=== PROVIDED DATA ===

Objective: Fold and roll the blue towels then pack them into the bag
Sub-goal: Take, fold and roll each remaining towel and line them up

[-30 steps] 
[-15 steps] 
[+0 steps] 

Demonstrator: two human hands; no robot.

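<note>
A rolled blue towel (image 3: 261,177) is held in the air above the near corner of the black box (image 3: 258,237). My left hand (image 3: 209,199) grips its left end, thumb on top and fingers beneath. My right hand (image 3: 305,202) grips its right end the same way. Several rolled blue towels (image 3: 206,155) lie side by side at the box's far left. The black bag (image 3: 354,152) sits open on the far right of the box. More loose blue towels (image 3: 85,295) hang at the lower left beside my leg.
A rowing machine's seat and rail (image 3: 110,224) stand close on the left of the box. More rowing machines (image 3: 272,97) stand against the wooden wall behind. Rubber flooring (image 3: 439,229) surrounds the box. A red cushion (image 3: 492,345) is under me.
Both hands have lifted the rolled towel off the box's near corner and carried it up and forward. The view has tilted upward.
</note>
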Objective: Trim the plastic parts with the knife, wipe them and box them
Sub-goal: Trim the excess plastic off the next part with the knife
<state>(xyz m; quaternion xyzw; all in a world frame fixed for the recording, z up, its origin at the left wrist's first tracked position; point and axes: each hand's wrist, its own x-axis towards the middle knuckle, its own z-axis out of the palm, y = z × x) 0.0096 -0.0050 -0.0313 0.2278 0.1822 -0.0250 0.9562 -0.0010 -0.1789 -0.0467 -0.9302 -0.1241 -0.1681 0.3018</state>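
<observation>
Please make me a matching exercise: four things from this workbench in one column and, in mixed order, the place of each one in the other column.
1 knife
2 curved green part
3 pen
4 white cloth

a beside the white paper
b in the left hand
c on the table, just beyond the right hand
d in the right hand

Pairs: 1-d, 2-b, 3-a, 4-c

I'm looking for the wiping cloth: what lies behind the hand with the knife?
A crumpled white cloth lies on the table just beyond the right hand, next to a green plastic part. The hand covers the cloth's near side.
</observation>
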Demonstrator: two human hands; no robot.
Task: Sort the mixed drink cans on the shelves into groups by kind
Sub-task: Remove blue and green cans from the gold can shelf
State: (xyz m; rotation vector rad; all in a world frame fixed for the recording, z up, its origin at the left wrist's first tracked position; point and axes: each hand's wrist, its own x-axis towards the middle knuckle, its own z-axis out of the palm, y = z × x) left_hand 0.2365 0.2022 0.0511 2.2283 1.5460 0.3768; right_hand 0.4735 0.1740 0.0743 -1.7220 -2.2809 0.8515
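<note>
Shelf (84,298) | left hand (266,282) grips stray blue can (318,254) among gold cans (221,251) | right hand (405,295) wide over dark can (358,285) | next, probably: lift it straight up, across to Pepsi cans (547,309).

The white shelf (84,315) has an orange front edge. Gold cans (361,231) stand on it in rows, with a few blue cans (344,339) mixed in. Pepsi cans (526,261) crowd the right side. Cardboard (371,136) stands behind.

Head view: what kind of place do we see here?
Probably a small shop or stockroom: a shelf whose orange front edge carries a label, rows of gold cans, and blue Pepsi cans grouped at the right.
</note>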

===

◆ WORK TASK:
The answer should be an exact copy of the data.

◆ THE COMPLETED TASK:
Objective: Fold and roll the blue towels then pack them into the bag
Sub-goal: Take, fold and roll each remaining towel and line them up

[-30 steps] 
[-15 steps] 
[+0 steps] 

Demonstrator: two human hands; no robot.

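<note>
A rolled blue towel (image 3: 261,177) is held in the air above the near corner of the black box (image 3: 258,237). My left hand (image 3: 209,199) grips its left end, thumb on top and fingers beneath. My right hand (image 3: 305,202) grips its right end the same way. Several rolled blue towels (image 3: 206,155) lie side by side at the box's far left. The black bag (image 3: 354,152) sits open on the far right of the box. More loose blue towels (image 3: 85,295) hang at the lower left beside my leg.
A rowing machine's seat and rail (image 3: 110,224) stand close on the left of the box. More rowing machines (image 3: 272,97) stand against the wooden wall behind. Rubber flooring (image 3: 439,229) surrounds the box. A red cushion (image 3: 492,345) is under me.
Both hands have lifted the rolled towel off the box's near corner and carried it up and forward. The view has tilted upward.
</note>
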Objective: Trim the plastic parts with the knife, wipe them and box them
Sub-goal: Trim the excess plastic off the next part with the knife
<state>(xyz m; quaternion xyzw; all in a world frame fixed for the recording, z up, its origin at the left wrist's first tracked position; point and axes: each hand's wrist, its own x-axis towards the middle knuckle, its own z-axis out of the palm, y = z × x) 0.0096 -0.0050 -0.0313 0.2278 0.1822 -0.0250 0.9562 -0.0010 -0.1789 -0.0467 -0.9302 -0.1241 -0.1681 0.3018</state>
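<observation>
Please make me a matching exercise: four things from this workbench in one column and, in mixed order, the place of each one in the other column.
1 knife
2 curved green part
3 pen
4 white cloth

a beside the white paper
b in the left hand
c on the table, just beyond the right hand
d in the right hand

Pairs: 1-d, 2-b, 3-a, 4-c

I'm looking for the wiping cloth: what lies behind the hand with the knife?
A crumpled white cloth lies on the table just beyond the right hand, next to a green plastic part. The hand covers the cloth's near side.
</observation>
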Demonstrator: two human hands; no robot.
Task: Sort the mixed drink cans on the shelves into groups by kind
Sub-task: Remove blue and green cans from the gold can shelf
State: (xyz m; rotation vector rad; all in a world frame fixed for the recording, z up, its origin at the left wrist's first tracked position; point and axes: each hand's wrist, its own x-axis towards the middle knuckle, its own z-axis out of the palm, y = z × x) left_hand 0.2365 0.2022 0.0511 2.2283 1.5460 0.3768; right_hand 0.4735 0.1740 0.0743 -1.7220 -2.2809 0.8515
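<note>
Shelf (84,298) | left hand (266,282) grips stray blue can (318,254) among gold cans (221,251) | right hand (405,295) wide over dark can (358,285) | next, probably: lift it straight up, across to Pepsi cans (547,309).

The white shelf (84,315) has an orange front edge. Gold cans (361,231) stand on it in rows, with a few blue cans (344,339) mixed in. Pepsi cans (526,261) crowd the right side. Cardboard (371,136) stands behind.

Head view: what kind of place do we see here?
Probably a small shop or stockroom: a shelf whose orange front edge carries a label, rows of gold cans, and blue Pepsi cans grouped at the right.
</note>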

What has been written here completes the answer.